Широкий лоб Арсения блестел от пота.

— Чуяло мое сердце.

Все время, пока шел разговор по рации, Геля, пользуясь каждой свободной минуткой, с тревогой наблюдала за Морошкой. Впервые она видела его таким гневно-возбужденным. Ему будто напрочь отказало привычное спокойствие, а заодно и миролюбие. Он не любил обнаруживать свои чувства, но на сей раз не мог скрыть, даже перед Родыгиным, что боится очередной гужовки.

Да ведь и было чего бояться! Однажды, вскоре после приезда на Буйную, Геля уже была свидетельницей дикой пьянки, затеянной таежной вольницей, с гвалтом, с драками, с кровью. Теперь могла случиться новая безудержная и опасная гульба.

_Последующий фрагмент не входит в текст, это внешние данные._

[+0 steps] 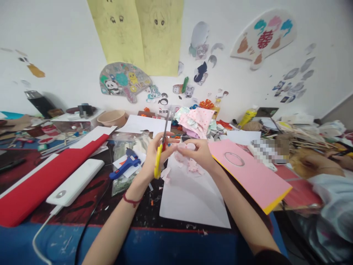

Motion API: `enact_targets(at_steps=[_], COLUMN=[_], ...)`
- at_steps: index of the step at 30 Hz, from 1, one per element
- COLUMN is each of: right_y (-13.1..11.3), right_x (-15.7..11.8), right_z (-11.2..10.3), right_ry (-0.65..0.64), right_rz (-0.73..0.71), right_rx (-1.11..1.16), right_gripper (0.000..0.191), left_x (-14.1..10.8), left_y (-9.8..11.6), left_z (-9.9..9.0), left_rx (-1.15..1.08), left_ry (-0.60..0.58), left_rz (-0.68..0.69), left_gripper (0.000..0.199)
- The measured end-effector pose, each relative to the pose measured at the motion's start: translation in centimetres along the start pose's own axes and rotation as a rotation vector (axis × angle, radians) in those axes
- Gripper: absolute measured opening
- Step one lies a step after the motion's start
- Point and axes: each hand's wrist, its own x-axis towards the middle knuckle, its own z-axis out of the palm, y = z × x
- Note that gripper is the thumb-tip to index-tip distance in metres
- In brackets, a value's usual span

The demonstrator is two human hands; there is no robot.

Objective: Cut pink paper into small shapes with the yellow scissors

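My left hand [151, 156] is closed round a pair of yellow-handled scissors [158, 162], whose blades point up and away from me. Its thumb also meets the small pale pink paper piece [190, 146] that my right hand [202, 154] pinches between thumb and fingers. Both hands hover over a white sheet of paper [193, 202]. Thin pink cut pieces [194, 167] lie on that sheet below the fingers, and a pink scrap [165, 175] rests by its left edge. The exact outline of the held piece is partly hidden by my fingers.
Left: a blue glue gun [125, 165] on a plastic bag, a white power bank [75, 182] with cable, and a long red strip [55, 176]. Right: a pink sheet [248, 171] and another person's arm [317, 163]. Crumpled patterned cloth [197, 119] sits behind my hands.
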Motion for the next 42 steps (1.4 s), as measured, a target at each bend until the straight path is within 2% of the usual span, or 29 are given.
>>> enact_targets(at_steps=[3,6,14,17,23,30,33,38,42], right_y=[2.1,3.2,3.4,3.9,4.3,4.5,4.6,4.6,4.4], right_x=[-0.3,-0.7,-1.5,-1.8,-2.2,-2.3,-2.4,-2.6,-2.5], right_z=[0.9,1.3,1.6,1.6,1.3,1.5,1.8,1.8,1.9], right_ry=[0.010,-0.005,-0.086,-0.056,0.067,0.051,0.049,0.122,0.122], right_rz=[-0.003,0.018,0.144,0.142,0.118,0.128,0.129,0.108,0.119], right_rx=[0.010,0.007,0.035,0.067,0.065,0.077,0.100,0.072,0.070], right_gripper=[0.026,0.025,0.021,0.020,0.019,0.022,0.022,0.031,0.032], left_x=[-0.7,-1.4,-2.5,-2.5,-2.7,-3.0,-2.9,-2.9,-2.8], left_y=[-0.4,-1.0,-1.4,-1.4,-1.2,-1.6,-1.5,-1.0,-0.9], left_z=[0.6,0.8,0.7,0.6,0.5,0.7,0.7,0.8,0.7], left_rx=[-0.064,-0.088,-0.008,-0.034,-0.018,0.029,0.017,0.072,0.029], left_ry=[0.003,0.003,0.130,0.154,0.111,0.154,0.134,0.117,0.132], left_rz=[0.030,0.029,-0.047,-0.050,-0.030,-0.023,-0.044,-0.041,-0.065], left_gripper=[0.045,0.039,0.041,0.044,0.041,0.036,0.038,0.035,0.035])
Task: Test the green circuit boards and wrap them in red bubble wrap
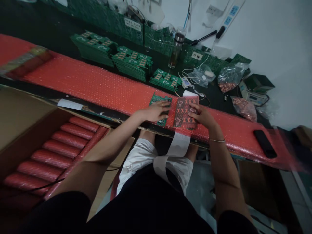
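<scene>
My left hand (157, 111) lies with fingers spread on a green circuit board (161, 122), which rests on a long strip of red bubble wrap (97, 83). To its right, my right hand (201, 115) touches the right side of a circuit board panel (181, 112) that shows through a layer of red wrap; its fingers are apart. A strip of white paper labels (179, 143) hangs from the table edge below this panel and curls down over the lap.
Stacks of green boards (133, 61) stand behind the wrap, beside a bottle (176, 48). A black phone (265, 143) lies at the right. Bags of copper-coloured parts (244, 108) sit at the back right. A box of red wrapped rolls (58, 149) is at the lower left.
</scene>
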Tool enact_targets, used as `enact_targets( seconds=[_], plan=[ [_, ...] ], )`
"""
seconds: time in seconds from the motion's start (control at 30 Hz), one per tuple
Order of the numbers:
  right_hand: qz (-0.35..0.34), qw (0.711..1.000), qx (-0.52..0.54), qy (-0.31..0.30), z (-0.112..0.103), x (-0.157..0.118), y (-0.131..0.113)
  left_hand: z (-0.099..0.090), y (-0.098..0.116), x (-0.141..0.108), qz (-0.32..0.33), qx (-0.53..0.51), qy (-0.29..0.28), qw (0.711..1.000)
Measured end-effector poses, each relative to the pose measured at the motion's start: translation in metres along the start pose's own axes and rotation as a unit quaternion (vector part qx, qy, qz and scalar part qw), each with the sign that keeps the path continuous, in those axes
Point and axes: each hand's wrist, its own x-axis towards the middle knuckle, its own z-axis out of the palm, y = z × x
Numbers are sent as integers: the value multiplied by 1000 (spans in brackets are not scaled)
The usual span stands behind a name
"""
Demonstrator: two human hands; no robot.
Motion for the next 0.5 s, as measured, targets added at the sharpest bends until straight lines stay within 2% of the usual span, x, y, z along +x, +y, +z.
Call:
enact_targets(
  seconds=[0.1,0.17,0.33,0.5],
  plan=[
    [24,1000,-12,-6,-7,7,-12,-17,-27,-20,-97,33,-51,993],
    [27,998,-48,-20,-11,11,-25,-19,-35,-28,-123,37,-76,989],
    [8,983,-175,-46,-17,23,-59,-12,-37,-23,-109,31,-65,991],
    [-24,952,-300,-51,-9,32,-87,-12,-34,-12,-105,29,-68,992]
  ],
)
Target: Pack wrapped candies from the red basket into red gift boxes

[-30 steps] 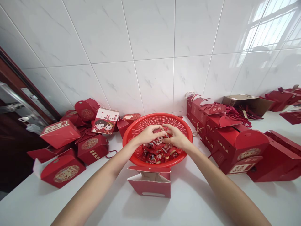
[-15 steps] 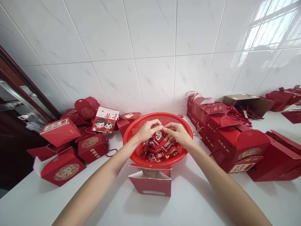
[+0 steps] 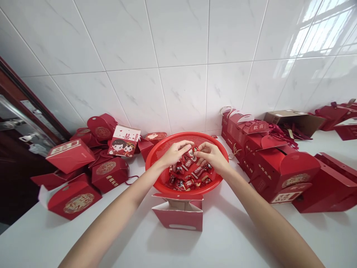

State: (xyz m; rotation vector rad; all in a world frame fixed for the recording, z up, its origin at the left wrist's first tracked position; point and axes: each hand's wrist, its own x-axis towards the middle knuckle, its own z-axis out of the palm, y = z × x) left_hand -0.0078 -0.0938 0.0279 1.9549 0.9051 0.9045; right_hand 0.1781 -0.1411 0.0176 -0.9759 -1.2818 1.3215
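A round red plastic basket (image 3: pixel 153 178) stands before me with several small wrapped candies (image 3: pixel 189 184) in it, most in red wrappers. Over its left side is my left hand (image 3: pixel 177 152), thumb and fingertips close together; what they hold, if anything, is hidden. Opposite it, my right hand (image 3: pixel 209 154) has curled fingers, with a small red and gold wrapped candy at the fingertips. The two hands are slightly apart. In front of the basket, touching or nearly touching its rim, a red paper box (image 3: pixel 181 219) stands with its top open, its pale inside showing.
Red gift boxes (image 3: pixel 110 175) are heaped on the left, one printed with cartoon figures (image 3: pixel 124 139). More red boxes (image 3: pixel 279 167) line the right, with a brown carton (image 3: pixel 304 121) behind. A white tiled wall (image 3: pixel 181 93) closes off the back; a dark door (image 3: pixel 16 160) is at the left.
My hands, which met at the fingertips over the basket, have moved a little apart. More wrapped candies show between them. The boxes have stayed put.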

— Я пойду, — заспешил Арсений.

Взбудораженный, расстроенный, он даже позабыл второпях о том, что Геля хотела сказать ему что-то важное. Но Геля и не сказала бы ему сейчас ничего. Она понимала, что сейчас не время для ее признаний, и держалась так, чтобы ничем не напомнить Морошке о своем желании. Сузив глаза, она лишь воскликнула с ненавистью и горечью:

— Убить его мало!

— Ну-у! — подтвердил Арсений.

Геля видела, что волнение Морошки было безмерным…

— Идите, Арсений Иваныч, — сказала Геля. — Заряд-то, должно быть, готов…

Он кивнул ей, очевидно благодаря за поддержку, которую уловил в ее словах, и вышел из прорабской.

Геля видела в окно, что он на несколько секунд задержался у обрыва. Постоял с опущенной головой, будто что-то тягостно вспоминая, но так и не вспомнив, спустился к реке.

Как и на рассвете, сиверко пока лишь заигрывал с рекою. Хотя редкие, быстролетные тучки и не закрывали еще солнца, река все-таки потемнела и по всей ширине взъерошилась гребешками волн. Они еще не разбивались с налету о берег, а лишь молчаливо гнались одна за другой, но если на пути встречался камень, уже пытались окатывать его брызгами и пеной.

Хотя Арсений и не думал отступать от своего решения и готов был, как на лодке в бурю, пойти против любой волны, вернулся он на берег, в запретную зону, необычно хмурым и встревоженным.

Его ждали. Все взрывники думали, что он сейчас же поднимется на теплоход, чтобы выйти в реку с зарядом, а он присел на разбитый ящик и молча стиснул руки в замок, словно удерживая их от какого-то порыва. Никогда еще рабочие не видели своего прораба таким странным, как в эти минуты, — кажется, он огромным усилием воли сдерживал крик, запекшийся комом в его груди.

— Наговорился? — спросил его Кисляев. — Видать, до отвала?

— Слушайте… — едва-то справясь с собой, тягостно заговорил Морошка. — Велено прекратить все работы.

— Это еще что за новость?

— Нарушаем законы о труде.

— Надо же доделать!

— Делай, а не штурмуй.

— Но разве он не видит, какая погода? Разве не понимает, что значит потерять сейчас рабочий день?

— Не знаю.

— Ну, вот что, товарищ прораб! — заговорил Кисляев сердито, вероятно считая, что Морошка дрогнул-таки перед Родыгиным. — Мы хозяева своим словам. Сказано — зарублено. Мы вложили в это дело уже немало сил, оно наше кровное теперь, а кровные дела так не бросают. Если запретишь работать, мы прогоним тебя с берега, заупрямишься — свяжем, а прорезь доделаем. Явится Родыгин со своими законами — и его шуганем с шиверы. А прорезь доделаем, пока не совсем испортилась погода. Ну, а когда доделаем, пускай хоть под суд нас отдает. Он чем грозил, судом?